Two such simultaneous events, one for each photon in the photon pair, is used in actual PET imaging, to determine the position of the origin of the photon pair in the patient's brain. Because of the accurate position determination of electron interaction along the Z-axis, this determination can be carried out accurately, that is subject to a small parallax error, resulting in good resolution.
The logic circuit system used in this application for pulse discrimination, determination of the synchronicity of different pulses and identification of scintillator elements is well known to the professional and will not be described in detail here.
In another embodiment of the present invention, the heavy material is disposed in such manner that it covers three sides of the longitudinally arranged scintillating elements which, in this case, consist of square-section scintillating fibres.

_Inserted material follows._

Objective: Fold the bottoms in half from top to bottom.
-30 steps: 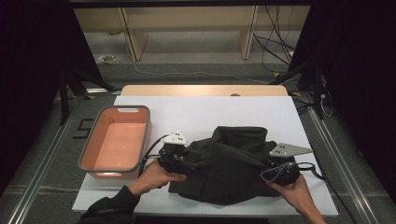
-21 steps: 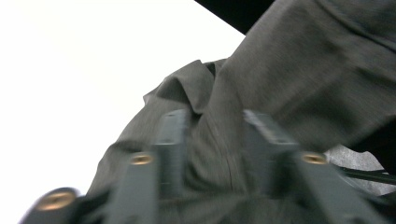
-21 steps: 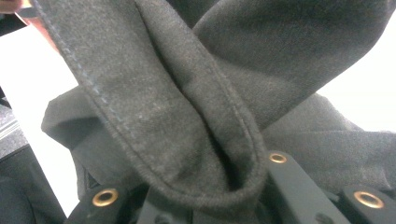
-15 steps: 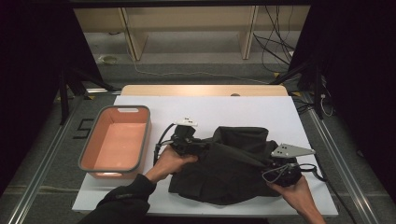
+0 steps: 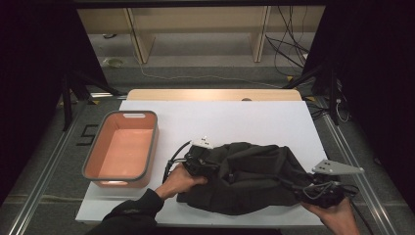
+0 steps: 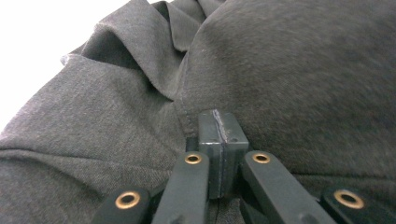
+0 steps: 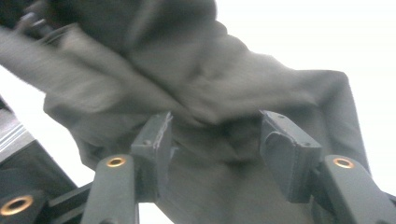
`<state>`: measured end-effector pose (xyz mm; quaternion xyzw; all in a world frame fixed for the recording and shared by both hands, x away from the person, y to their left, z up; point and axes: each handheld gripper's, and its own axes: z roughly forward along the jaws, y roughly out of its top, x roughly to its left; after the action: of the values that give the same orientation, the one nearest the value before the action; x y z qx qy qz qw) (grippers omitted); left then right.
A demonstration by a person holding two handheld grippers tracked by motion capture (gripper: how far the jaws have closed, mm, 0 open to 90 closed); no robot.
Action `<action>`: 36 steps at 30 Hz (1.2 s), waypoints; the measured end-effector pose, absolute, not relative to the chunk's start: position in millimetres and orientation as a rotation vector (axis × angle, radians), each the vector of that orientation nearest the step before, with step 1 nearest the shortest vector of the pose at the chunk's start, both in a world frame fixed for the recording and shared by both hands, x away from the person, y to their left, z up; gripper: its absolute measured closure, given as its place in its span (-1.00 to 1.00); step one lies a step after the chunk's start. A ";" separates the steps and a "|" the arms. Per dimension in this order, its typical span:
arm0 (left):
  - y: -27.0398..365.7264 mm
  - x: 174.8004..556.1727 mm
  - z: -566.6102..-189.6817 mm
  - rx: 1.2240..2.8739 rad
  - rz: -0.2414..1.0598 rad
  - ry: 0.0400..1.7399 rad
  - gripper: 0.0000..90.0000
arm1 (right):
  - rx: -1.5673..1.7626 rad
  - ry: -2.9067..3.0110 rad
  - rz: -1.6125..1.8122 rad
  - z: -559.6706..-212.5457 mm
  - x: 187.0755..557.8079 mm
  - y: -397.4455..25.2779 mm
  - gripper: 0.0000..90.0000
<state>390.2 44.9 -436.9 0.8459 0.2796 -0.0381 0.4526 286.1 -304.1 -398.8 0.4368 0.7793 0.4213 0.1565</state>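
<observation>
A crumpled dark grey garment (image 5: 254,178) lies on the near right part of the white table (image 5: 235,120). A hand holds my left gripper (image 5: 198,159) at the garment's left edge. In the left gripper view its pads (image 6: 217,128) are pressed together at a hem fold of the grey cloth (image 6: 289,70). My right gripper (image 5: 318,189) sits at the garment's right end, under its grey plate (image 5: 337,168). In the right gripper view, the right gripper (image 7: 219,135) has its jaws wide apart, with bunched cloth (image 7: 187,79) lying between them.
An orange tub (image 5: 152,142) with a grey rim stands on the table's left side with nothing in it. Bare white table lies beyond the garment. Cables (image 5: 173,161) trail from the left gripper. Wooden shelving and floor cables are behind the table.
My left gripper has moved right along the garment's left edge, lifting a little and coming back down. The garment's left side is bunched further in. The right gripper has barely shifted.
</observation>
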 end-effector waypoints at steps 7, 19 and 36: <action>42.1 375.6 -446.4 2.142 -0.109 0.665 0.98 | 1.354 2.182 1.056 -398.4 301.8 -304.9 0.42; 59.7 369.8 -432.4 2.085 -0.034 0.799 0.88 | 1.263 2.349 1.006 -400.7 327.1 -243.5 0.74; 74.7 376.5 -435.2 2.054 -0.058 1.077 0.08 | 1.361 2.313 0.825 -415.3 319.5 -236.0 0.23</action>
<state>376.5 74.7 -435.2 0.8117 0.4257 -0.0228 0.3991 319.5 -236.0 -415.3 0.4780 0.8124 0.2897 0.1661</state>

In yet another embodiment of the invention, the primary layer only consists of scintillating fibres. In this case, the secondary fibres consist of wavelength shifting fibres. In other respects, the device is of the same appearance as in previously described embodiments. A heavy material is disposed, for example, between each pair of a primary and a secondary layer. As before, a gamma quantum generates an electron in the heavy material, which electron penetrates the primary layer and generates a light pulse in it. A high proportion (about 70%) of this light pulse strikes the next fibre layer, the secondary layer, which consists of wavelength shifting fibres, generating a light pulse of lower frequency which is transmitted along the fibre to a PM tube. The difference between this and the embodiments described previously is that the necessary light pulse in the secondary layer is generated by the first light pulse, which is generated in the primary layer, causing a wavelength shift in the
secondary layer. Position determination is performed in the same manner as in previously described embodiments. The advantages are that the fibres can be thicker and, thereby, easier to manage, and that the efficiency can be increased. However, this variant is somewhat more expensive, while the position resolution is somewhat poorer.
The detecting device in accordance with the invention may naturally be used in applications other than the medical applications described above. For example, it may also be used to advantage for photon detection in material tests performed using the 2D-ACAR (2D-Angular Correlated Annihilation Radiation) technique. The detecting device in accordance with the invention may also be used to detect radioactivity other than g radiation, such as a radiation, b radiation, X-ray radiation, neutrons, positrons and protons. To detect charged particles, the device requires only one pair of fibre layers since these particles do not required a significant material thickness to interact.